_Work item_. Below are some entries. Repeat exactly the lines from the one with "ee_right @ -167" through the one with "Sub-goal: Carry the", and only those.

_Data supplied_.

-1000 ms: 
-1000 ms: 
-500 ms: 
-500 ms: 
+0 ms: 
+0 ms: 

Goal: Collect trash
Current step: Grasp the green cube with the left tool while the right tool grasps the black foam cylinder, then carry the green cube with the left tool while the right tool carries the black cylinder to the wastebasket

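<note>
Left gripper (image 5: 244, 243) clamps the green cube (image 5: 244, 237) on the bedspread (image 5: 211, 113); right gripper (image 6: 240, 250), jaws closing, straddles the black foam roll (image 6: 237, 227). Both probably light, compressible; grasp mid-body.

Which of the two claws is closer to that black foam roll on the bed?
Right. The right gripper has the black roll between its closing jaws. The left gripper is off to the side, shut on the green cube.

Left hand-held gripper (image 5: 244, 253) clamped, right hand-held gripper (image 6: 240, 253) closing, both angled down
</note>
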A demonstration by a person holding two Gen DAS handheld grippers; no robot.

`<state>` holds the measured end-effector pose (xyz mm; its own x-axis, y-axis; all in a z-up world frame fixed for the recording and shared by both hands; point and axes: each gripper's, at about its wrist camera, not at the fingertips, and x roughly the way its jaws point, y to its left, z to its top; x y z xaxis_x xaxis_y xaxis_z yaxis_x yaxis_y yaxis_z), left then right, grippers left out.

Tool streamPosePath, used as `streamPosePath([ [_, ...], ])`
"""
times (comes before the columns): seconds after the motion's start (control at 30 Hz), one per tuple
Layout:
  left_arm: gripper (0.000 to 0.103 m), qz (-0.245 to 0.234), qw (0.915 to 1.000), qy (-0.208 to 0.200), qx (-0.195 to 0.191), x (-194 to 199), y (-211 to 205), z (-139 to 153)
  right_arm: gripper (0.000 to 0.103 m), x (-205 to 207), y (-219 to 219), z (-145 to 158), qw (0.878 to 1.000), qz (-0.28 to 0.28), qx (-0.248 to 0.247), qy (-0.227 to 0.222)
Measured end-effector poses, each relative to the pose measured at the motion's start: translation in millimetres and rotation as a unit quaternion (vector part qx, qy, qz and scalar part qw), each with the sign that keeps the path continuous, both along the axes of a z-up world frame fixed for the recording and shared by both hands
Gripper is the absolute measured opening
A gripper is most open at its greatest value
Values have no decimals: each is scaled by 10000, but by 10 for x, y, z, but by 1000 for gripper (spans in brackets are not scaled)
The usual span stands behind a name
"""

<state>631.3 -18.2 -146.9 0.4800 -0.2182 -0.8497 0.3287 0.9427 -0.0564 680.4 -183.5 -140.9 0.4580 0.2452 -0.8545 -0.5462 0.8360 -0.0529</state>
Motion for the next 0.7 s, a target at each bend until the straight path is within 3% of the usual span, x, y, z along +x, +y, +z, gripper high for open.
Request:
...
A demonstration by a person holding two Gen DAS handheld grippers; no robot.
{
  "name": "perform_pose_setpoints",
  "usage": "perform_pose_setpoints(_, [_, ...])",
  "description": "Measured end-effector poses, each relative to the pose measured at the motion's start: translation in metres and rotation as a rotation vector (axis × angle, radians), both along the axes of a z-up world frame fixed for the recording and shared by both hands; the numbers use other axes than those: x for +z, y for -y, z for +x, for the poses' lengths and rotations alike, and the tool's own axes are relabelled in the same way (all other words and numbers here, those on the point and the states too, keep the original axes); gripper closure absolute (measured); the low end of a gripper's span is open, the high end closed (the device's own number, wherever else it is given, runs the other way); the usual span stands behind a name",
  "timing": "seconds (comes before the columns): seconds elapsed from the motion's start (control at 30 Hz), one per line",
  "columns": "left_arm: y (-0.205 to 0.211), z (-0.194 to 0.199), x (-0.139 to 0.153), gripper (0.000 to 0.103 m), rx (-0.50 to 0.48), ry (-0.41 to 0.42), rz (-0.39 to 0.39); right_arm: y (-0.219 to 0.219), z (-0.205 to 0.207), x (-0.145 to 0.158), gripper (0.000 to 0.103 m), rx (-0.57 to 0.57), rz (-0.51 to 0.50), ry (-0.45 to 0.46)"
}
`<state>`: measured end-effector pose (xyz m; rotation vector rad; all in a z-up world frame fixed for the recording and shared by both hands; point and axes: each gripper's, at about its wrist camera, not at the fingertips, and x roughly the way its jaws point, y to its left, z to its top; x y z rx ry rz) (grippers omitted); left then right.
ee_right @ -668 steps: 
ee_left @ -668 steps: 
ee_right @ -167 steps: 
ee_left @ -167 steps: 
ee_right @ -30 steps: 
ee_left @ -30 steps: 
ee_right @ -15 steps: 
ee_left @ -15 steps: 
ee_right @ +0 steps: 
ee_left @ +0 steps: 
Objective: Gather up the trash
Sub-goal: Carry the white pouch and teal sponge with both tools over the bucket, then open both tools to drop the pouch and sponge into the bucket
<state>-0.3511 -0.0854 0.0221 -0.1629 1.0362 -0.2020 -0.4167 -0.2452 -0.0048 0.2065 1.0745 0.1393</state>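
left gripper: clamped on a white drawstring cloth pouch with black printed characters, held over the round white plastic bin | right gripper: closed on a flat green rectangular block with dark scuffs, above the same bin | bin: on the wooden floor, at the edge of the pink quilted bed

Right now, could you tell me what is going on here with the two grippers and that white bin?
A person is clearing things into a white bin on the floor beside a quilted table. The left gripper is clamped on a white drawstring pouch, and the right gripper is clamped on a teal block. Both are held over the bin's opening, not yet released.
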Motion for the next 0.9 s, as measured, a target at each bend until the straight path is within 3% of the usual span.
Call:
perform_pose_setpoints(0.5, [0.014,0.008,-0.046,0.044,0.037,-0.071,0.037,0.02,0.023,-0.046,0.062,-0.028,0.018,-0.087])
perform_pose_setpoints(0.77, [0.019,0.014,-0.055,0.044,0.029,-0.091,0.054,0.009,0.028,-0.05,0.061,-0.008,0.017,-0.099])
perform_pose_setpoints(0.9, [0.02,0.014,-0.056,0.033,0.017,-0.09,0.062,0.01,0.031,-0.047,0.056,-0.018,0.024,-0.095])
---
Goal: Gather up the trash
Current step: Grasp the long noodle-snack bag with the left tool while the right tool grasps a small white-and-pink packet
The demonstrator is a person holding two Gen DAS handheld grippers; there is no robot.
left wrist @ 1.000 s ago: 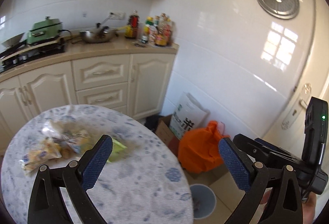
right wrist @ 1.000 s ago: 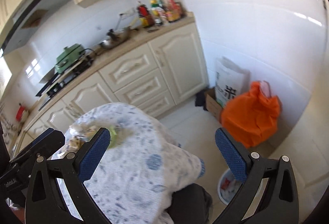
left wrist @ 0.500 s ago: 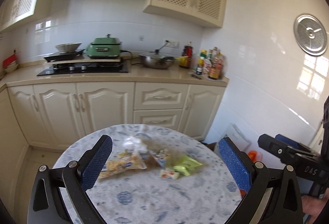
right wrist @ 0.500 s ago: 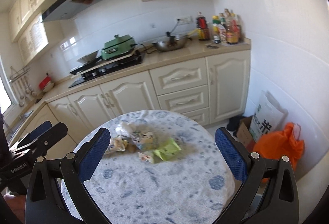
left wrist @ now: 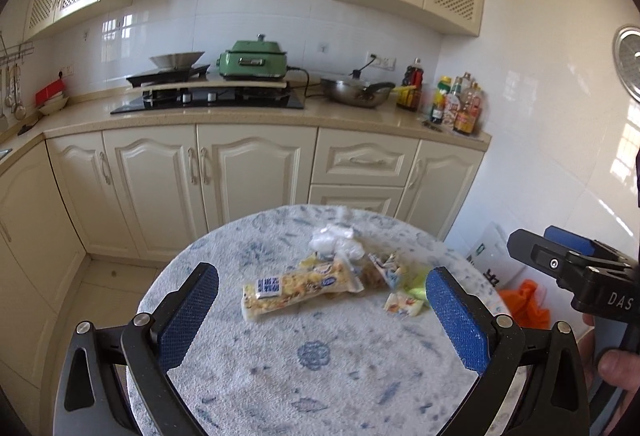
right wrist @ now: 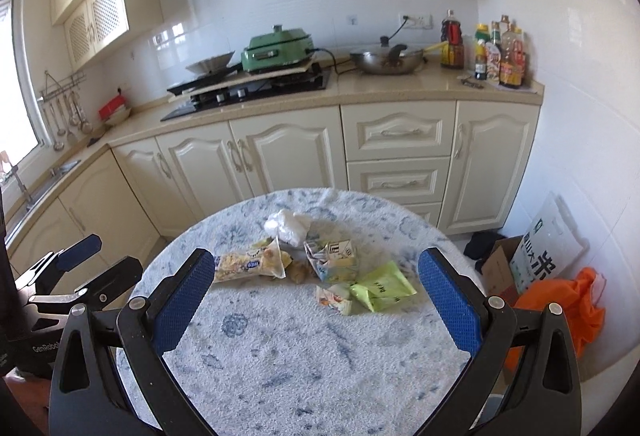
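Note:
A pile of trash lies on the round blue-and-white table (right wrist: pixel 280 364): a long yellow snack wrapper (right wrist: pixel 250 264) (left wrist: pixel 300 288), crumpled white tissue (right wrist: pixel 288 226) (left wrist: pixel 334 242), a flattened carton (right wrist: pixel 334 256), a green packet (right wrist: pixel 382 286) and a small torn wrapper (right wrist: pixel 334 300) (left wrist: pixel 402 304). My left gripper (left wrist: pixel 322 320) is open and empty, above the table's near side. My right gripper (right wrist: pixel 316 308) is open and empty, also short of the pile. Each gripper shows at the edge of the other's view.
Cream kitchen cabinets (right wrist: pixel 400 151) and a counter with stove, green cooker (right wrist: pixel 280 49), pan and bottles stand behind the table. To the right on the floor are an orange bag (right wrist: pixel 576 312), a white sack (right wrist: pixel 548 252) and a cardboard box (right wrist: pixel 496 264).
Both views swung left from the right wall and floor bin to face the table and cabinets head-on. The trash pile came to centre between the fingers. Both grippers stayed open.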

_Written answer_.
ee_right @ -167 steps: 
ee_left @ -167 steps: 
ee_right @ -30 steps: 
ee_left @ -30 steps: 
ee_right @ -15 steps: 
ee_left @ -15 steps: 
ee_right @ +0 steps: 
ee_left @ +0 steps: 
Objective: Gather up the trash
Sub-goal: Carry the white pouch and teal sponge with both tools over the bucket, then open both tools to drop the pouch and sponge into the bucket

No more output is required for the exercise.